> [Data below]
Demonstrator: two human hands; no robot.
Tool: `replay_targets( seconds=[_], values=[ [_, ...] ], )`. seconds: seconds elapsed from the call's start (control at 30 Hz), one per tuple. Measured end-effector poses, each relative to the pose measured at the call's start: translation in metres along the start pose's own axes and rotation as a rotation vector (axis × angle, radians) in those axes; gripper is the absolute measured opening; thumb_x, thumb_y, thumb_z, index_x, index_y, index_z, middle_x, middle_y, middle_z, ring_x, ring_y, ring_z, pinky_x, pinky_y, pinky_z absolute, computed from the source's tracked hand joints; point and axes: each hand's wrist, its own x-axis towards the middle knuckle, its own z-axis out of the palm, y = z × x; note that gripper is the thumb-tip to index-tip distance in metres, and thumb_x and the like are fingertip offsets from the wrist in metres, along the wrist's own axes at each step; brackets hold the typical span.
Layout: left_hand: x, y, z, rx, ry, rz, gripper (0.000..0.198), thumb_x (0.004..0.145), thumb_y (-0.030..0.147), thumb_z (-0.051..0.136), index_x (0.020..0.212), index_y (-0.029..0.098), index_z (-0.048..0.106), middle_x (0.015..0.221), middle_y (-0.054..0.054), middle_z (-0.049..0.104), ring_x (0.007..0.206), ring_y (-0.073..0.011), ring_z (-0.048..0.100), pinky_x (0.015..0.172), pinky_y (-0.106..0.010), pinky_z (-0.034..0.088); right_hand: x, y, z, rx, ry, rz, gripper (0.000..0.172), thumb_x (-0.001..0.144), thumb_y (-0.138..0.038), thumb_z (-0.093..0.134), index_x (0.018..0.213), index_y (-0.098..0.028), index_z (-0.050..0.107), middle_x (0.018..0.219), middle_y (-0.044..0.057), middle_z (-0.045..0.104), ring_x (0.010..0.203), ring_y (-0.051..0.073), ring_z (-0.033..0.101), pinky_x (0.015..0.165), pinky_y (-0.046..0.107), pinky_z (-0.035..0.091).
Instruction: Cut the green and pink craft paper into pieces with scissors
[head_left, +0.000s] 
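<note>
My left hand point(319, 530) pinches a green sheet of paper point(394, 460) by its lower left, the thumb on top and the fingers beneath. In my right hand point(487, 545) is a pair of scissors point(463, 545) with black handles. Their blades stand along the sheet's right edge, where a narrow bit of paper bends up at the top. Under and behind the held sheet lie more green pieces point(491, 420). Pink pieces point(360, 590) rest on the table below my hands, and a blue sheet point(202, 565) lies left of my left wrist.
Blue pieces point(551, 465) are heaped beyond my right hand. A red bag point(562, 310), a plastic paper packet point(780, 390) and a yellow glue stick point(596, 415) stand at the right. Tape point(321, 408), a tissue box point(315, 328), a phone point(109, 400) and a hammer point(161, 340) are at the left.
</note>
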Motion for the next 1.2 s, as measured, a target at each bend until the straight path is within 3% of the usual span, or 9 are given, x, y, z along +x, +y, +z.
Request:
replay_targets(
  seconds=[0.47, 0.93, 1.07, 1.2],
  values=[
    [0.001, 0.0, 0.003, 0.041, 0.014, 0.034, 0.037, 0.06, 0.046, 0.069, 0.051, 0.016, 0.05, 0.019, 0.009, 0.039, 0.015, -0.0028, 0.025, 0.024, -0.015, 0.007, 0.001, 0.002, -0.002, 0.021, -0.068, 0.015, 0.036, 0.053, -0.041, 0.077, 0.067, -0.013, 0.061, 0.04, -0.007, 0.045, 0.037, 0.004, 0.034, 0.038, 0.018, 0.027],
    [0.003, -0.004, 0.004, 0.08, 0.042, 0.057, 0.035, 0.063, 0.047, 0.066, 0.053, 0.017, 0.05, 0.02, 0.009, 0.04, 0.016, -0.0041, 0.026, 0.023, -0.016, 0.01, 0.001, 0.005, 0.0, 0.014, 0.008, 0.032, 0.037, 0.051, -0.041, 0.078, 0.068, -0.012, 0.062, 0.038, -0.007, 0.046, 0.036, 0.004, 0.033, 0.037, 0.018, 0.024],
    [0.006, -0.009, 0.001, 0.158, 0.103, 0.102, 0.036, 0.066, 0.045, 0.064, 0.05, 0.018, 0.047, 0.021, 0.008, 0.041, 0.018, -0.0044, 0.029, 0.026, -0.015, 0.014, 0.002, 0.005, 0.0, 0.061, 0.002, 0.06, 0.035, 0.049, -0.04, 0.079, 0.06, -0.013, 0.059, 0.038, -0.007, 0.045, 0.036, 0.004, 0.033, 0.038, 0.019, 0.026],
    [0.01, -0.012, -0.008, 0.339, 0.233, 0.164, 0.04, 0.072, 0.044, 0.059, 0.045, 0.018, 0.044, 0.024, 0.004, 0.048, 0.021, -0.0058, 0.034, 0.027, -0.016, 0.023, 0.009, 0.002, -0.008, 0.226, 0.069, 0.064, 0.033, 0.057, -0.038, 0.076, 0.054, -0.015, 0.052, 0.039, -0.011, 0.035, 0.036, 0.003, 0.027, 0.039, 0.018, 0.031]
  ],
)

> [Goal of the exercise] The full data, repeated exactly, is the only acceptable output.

> [Exercise output]
Demonstrator: two human hands; no robot.
Tool: `replay_targets( seconds=[_], values=[ [_, ...] ], )`. seconds: seconds elapsed from the call's start (control at 30 Hz), one per tuple. Measured end-effector poses, each relative to the pose measured at the call's start: translation in metres along the start pose's own axes and rotation as a rotation vector (axis × angle, radians) in those axes; gripper is the absolute measured opening; thumb_x, thumb_y, thumb_z, index_x, index_y, index_z, middle_x, middle_y, middle_z, ring_x, ring_y, ring_z, pinky_x, pinky_y, pinky_z absolute, computed from the source's tracked hand joints; point and axes: each hand's wrist, its own x-axis towards the middle knuckle, its own z-axis out of the palm, y = z × x; note that gripper is the thumb-tip to index-tip distance in metres, and thumb_x and the like are fingertip offsets from the wrist in metres, along the wrist's own axes at each step; brackets hold the typical span.
Layout: left_hand: x, y, z, rx, ry, rz, gripper (0.000..0.198), thumb_x (0.004..0.145), thumb_y (-0.030..0.147), thumb_z (-0.051..0.136), index_x (0.020..0.212), index_y (-0.029..0.098), index_z (-0.048..0.106), middle_x (0.015..0.221), middle_y (-0.054..0.054), middle_z (-0.049..0.104), ring_x (0.007..0.206), ring_y (-0.073..0.011), ring_z (-0.048..0.100), pinky_x (0.015..0.172), pinky_y (-0.106..0.010), pinky_z (-0.034..0.088); right_hand: x, y, z, rx, ry, rz, gripper (0.000..0.172), thumb_x (-0.001..0.144), thumb_y (-0.138..0.038), thumb_z (-0.093..0.134), index_x (0.018..0.213), index_y (-0.098..0.028), index_z (-0.050..0.107), middle_x (0.018..0.219), middle_y (-0.044..0.057), middle_z (-0.045..0.104), ring_x (0.010..0.203), ring_y (-0.051..0.073), ring_z (-0.033..0.101), pinky_x (0.015..0.165), pinky_y (-0.046..0.107), pinky_z (-0.035..0.091).
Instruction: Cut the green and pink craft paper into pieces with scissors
[head_left, +0.000s] 
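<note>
My left hand point(319, 530) pinches a green sheet of paper point(394, 460) by its lower left, the thumb on top and the fingers beneath. In my right hand point(487, 545) is a pair of scissors point(463, 545) with black handles. Their blades stand along the sheet's right edge, where a narrow bit of paper bends up at the top. Under and behind the held sheet lie more green pieces point(491, 420). Pink pieces point(360, 590) rest on the table below my hands, and a blue sheet point(202, 565) lies left of my left wrist.
Blue pieces point(551, 465) are heaped beyond my right hand. A red bag point(562, 310), a plastic paper packet point(780, 390) and a yellow glue stick point(596, 415) stand at the right. Tape point(321, 408), a tissue box point(315, 328), a phone point(109, 400) and a hammer point(161, 340) are at the left.
</note>
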Motion for the next 1.2 s, as measured, a target at each bend until the straight path is within 3% of the usual span, or 9 are given, x, y, z along +x, +y, +z.
Request:
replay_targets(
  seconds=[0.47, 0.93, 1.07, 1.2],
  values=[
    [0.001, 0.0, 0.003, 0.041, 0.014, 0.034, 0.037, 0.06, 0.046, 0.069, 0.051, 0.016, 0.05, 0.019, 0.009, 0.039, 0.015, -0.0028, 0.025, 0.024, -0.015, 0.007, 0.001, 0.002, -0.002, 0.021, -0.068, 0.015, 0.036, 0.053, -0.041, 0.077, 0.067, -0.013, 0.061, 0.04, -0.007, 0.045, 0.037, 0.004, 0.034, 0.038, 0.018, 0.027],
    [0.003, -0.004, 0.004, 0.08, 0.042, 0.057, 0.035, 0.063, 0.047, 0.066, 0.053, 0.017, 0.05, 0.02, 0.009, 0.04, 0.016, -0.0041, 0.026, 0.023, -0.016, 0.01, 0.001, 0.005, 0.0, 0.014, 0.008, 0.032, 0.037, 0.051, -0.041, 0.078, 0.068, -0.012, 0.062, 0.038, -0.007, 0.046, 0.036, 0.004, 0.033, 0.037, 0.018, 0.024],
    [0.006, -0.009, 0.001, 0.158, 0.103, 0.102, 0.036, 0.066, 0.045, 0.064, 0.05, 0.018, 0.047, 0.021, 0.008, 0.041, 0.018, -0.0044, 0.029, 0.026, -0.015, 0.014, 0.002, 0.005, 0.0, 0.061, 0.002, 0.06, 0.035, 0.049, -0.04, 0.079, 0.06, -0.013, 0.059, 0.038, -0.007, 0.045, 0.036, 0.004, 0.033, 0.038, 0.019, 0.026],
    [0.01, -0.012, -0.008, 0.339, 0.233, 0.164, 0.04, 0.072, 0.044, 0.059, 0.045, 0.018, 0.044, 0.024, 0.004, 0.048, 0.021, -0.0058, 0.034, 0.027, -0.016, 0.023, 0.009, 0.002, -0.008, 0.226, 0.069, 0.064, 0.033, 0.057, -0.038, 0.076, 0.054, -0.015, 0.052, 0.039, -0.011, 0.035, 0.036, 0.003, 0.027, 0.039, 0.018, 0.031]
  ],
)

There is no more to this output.